▶ **Problem description**
Which lines come from the start of the listing through the line holding "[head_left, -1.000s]"? Restate exactly those, both included, minus the pictures.
*** Opening Supplied material ***
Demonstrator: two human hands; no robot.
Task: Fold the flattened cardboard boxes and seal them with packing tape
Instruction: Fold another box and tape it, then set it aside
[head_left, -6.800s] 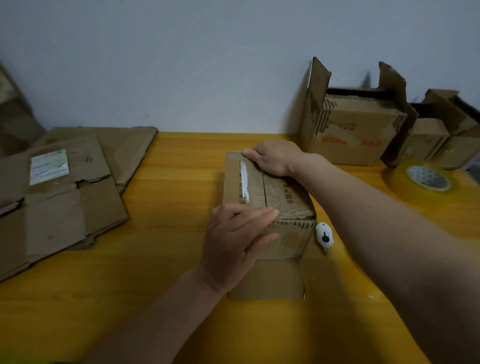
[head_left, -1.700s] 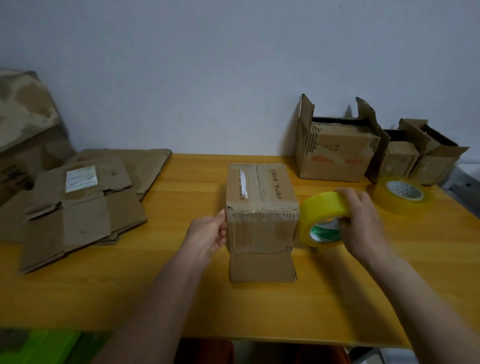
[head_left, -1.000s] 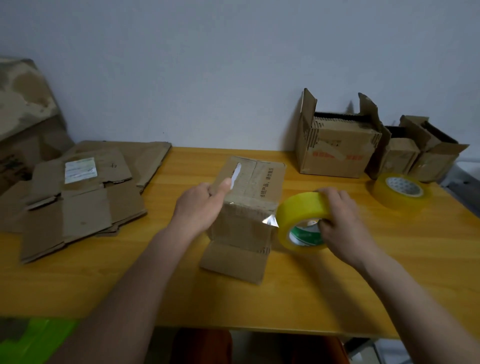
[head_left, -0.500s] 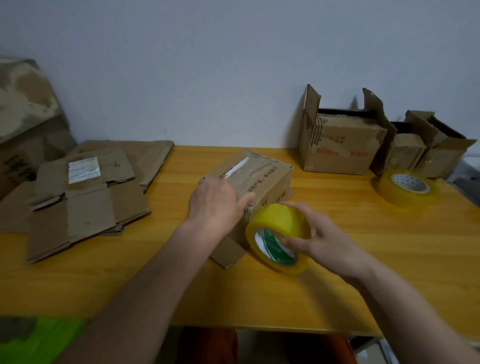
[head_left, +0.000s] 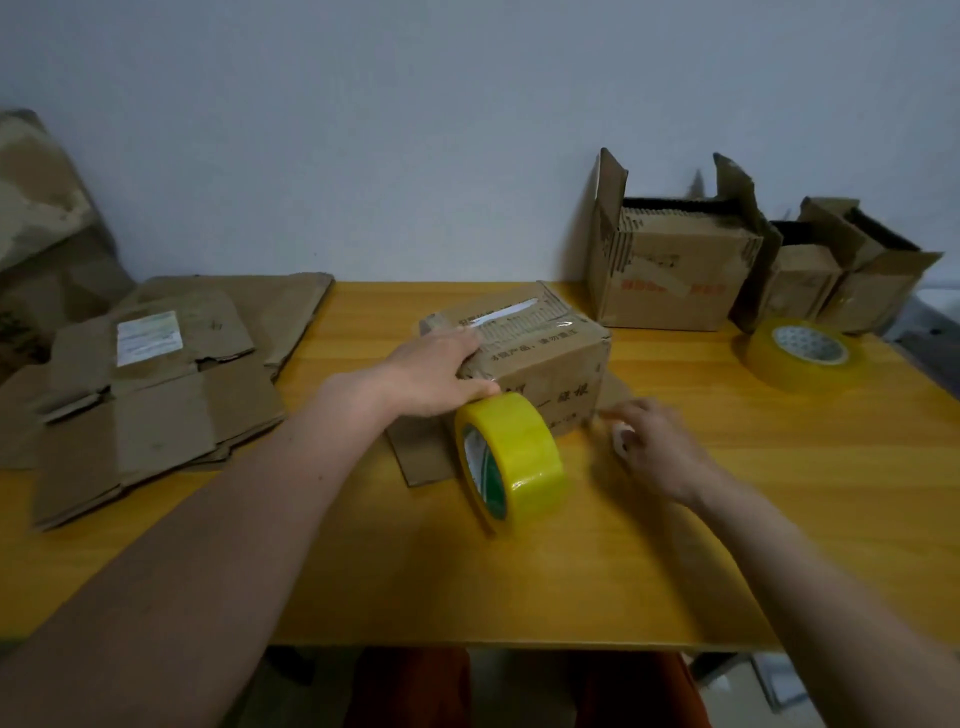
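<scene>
A folded cardboard box (head_left: 540, 358) lies turned at an angle in the middle of the yellow table (head_left: 675, 561), with one flap (head_left: 415, 452) flat on the table in front. My left hand (head_left: 436, 374) grips its near left end, fingers on top and thumb on the side. A yellow tape roll (head_left: 511, 460) stands on edge against the box, just below my thumb. My right hand (head_left: 649, 441) is blurred to the right of the roll, its fingers around a small white cutter (head_left: 622, 437); whether it holds the cutter is unclear.
Flattened boxes (head_left: 150, 384) are stacked at the table's left. Three folded open-topped boxes (head_left: 670, 280) stand along the back right by the wall. A second tape roll (head_left: 802, 353) lies flat in front of them.
My right hand let go of the tape roll and moved right to the white cutter. The roll now stands alone against the box. My left hand turned the box further and holds it.
</scene>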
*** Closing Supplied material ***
▶ **Output for this exercise**
Demonstrator: two human hands; no robot.
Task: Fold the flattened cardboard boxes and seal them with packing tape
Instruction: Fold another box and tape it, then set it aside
[head_left, -6.800s] 
[head_left, -1.700s] 
[head_left, -1.000s] 

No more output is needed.